• _Your instructions_: In your copy of the listing below, reproduce each word exactly and include no pictures.

··· Information supplied ···

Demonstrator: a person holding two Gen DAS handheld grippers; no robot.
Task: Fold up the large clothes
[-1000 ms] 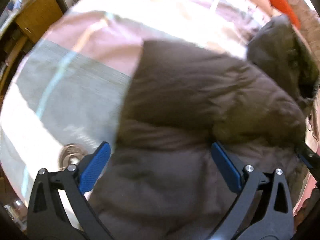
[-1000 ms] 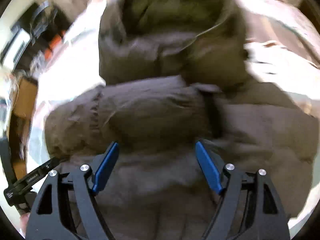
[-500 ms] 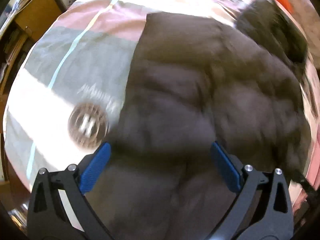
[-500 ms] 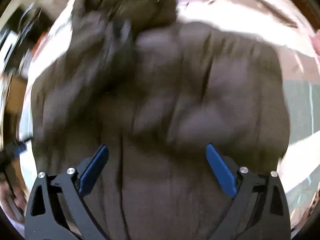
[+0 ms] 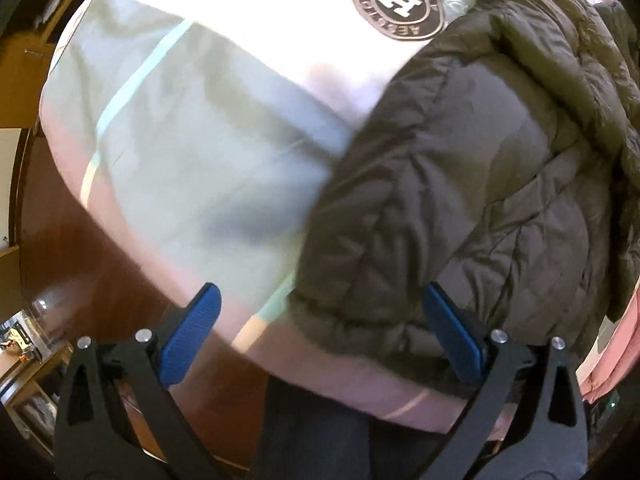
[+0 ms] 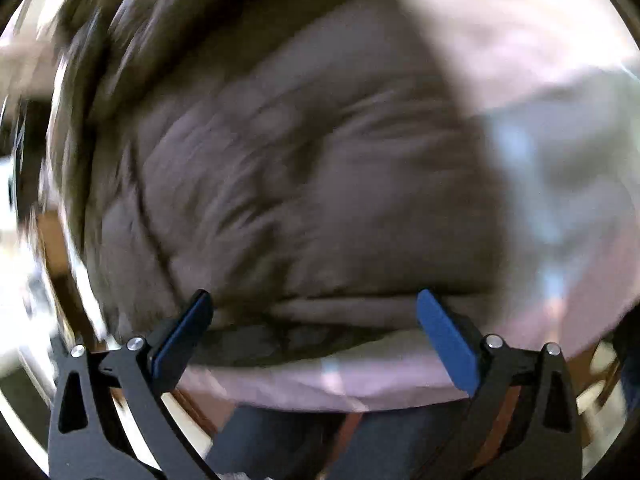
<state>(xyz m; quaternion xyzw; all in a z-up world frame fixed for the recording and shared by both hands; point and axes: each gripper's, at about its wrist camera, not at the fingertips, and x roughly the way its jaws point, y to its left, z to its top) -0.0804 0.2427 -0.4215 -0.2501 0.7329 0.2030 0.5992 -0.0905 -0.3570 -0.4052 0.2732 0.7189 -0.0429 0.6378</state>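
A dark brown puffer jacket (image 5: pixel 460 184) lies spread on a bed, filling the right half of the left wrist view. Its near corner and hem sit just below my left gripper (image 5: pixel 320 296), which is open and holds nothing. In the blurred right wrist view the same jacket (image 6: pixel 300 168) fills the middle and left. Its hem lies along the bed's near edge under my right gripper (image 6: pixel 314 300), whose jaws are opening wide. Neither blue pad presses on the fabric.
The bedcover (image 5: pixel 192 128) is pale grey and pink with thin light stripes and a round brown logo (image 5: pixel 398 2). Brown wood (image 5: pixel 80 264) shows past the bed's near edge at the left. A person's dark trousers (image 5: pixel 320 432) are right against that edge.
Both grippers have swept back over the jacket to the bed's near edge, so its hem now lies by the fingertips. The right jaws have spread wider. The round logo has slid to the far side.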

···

• _Expected answer_:
Demonstrator: a person holding two Gen DAS handheld grippers; no robot.
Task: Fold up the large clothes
[-1000 ms] 
[-1000 ms] 
[-500 ms] 
[-500 ms] 
[+0 ms] 
[+0 ms] 
<state>(xyz m; quaternion xyzw; all in a z-up world frame fixed for the recording and shared by both hands; point and axes: each gripper's, at about its wrist camera, not at the fingertips, and x roughly the way its jaws point, y to its left, z to its top) -0.0804 0.2427 -0.4215 -0.2501 0.7329 0.2030 0.5992 -0.0905 -0.3570 -0.4052 0.2732 0.7189 -0.0429 0.6378</state>
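A dark brown puffer jacket (image 5: pixel 460 184) lies spread on a bed, filling the right half of the left wrist view. Its near corner and hem sit just below my left gripper (image 5: pixel 320 296), which is open and holds nothing. In the blurred right wrist view the same jacket (image 6: pixel 300 168) fills the middle and left. Its hem lies along the bed's near edge under my right gripper (image 6: pixel 314 300), whose jaws are opening wide. Neither blue pad presses on the fabric.
The bedcover (image 5: pixel 192 128) is pale grey and pink with thin light stripes and a round brown logo (image 5: pixel 398 2). Brown wood (image 5: pixel 80 264) shows past the bed's near edge at the left. A person's dark trousers (image 5: pixel 320 432) are right against that edge.
Both grippers have swept back over the jacket to the bed's near edge, so its hem now lies by the fingertips. The right jaws have spread wider. The round logo has slid to the far side.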

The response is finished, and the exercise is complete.